## [TASK BRIEF]
Look through the entries below and return all lines including the word "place".

┌────────

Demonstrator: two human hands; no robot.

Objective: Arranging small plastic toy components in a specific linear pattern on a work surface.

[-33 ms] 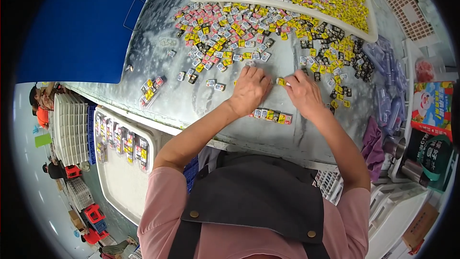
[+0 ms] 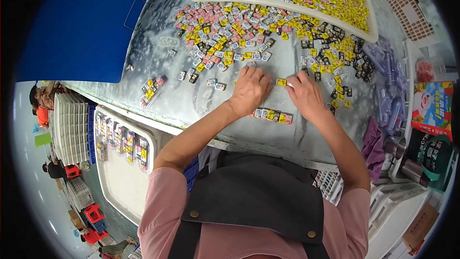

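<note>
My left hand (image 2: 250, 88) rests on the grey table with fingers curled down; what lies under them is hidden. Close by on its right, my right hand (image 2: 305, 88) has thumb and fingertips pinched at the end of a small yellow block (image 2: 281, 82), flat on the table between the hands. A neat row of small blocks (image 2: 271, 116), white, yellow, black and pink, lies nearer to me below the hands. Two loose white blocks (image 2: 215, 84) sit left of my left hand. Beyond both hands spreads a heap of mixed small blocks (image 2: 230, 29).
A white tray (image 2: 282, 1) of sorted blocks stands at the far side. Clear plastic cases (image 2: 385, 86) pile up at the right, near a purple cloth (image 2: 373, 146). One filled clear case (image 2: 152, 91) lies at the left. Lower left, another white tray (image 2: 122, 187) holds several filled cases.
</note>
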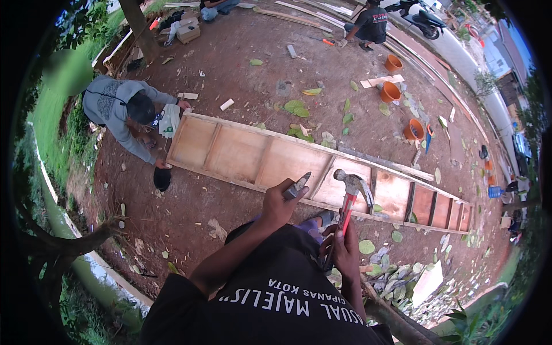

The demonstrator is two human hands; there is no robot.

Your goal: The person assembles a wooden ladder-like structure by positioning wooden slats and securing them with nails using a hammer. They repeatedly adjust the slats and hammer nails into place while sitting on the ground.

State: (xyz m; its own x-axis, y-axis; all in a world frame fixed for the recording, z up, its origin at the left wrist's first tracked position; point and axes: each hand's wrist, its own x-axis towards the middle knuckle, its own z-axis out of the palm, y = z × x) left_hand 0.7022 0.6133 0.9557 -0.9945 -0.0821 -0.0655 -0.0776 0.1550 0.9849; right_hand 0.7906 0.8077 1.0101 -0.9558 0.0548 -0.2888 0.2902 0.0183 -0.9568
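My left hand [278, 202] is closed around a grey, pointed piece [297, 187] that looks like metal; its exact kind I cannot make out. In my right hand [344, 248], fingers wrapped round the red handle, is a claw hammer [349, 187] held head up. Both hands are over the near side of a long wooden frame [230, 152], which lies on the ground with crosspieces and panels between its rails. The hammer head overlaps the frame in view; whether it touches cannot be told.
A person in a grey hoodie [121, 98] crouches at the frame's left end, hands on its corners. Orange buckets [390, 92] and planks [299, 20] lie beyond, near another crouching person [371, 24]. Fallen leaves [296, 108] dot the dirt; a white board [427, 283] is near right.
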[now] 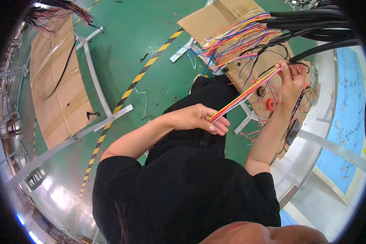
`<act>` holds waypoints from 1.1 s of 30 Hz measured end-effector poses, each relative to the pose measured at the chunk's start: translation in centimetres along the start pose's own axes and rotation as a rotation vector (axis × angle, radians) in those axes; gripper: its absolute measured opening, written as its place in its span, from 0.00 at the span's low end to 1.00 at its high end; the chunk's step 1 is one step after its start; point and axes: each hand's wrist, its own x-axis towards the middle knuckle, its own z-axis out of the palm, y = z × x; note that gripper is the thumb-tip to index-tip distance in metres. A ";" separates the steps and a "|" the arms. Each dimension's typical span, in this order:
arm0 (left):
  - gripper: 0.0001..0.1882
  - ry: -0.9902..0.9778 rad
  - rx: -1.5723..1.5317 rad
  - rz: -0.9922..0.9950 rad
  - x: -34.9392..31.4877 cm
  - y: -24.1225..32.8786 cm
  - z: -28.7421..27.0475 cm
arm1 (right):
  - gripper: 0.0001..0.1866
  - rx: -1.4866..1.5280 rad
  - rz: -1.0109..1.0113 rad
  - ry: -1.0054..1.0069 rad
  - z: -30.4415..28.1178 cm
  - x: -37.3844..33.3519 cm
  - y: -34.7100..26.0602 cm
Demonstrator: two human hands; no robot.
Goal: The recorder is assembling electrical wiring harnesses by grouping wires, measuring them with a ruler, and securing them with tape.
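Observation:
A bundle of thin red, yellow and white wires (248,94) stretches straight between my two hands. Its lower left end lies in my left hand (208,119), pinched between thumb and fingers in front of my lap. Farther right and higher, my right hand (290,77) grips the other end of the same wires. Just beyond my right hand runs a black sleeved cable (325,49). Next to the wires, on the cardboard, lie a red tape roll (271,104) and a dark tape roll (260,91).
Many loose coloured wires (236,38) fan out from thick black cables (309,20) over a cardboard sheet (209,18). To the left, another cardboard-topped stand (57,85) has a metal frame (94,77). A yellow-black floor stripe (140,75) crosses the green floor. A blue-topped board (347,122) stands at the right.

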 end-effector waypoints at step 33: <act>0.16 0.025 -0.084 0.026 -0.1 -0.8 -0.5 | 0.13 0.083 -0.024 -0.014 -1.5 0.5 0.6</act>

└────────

## [SOLVED PROBLEM]
Your goal: The person assembles a wooden ladder-like structure by positioning wooden slats and securing them with nails using a hammer. They repeatedly adjust the slats and hammer nails into place while sitting on the ground.
`<act>` holds waypoints from 1.1 s of 30 Hz measured end-effector poses, each relative to the pose measured at the chunk's start: translation in centimetres along the start pose's own axes and rotation as a rotation vector (axis × angle, radians) in those axes; gripper: its absolute measured opening, written as its place in its span, from 0.00 at the span's low end to 1.00 at its high end; the chunk's step 1 is one step after its start; point and axes: each hand's wrist, its own x-axis towards the middle knuckle, its own z-axis out of the palm, y = z × x; note that gripper is the thumb-tip to index-tip distance in metres. A ";" separates the steps and a "|" the arms. Each dimension's typical span, in this order:

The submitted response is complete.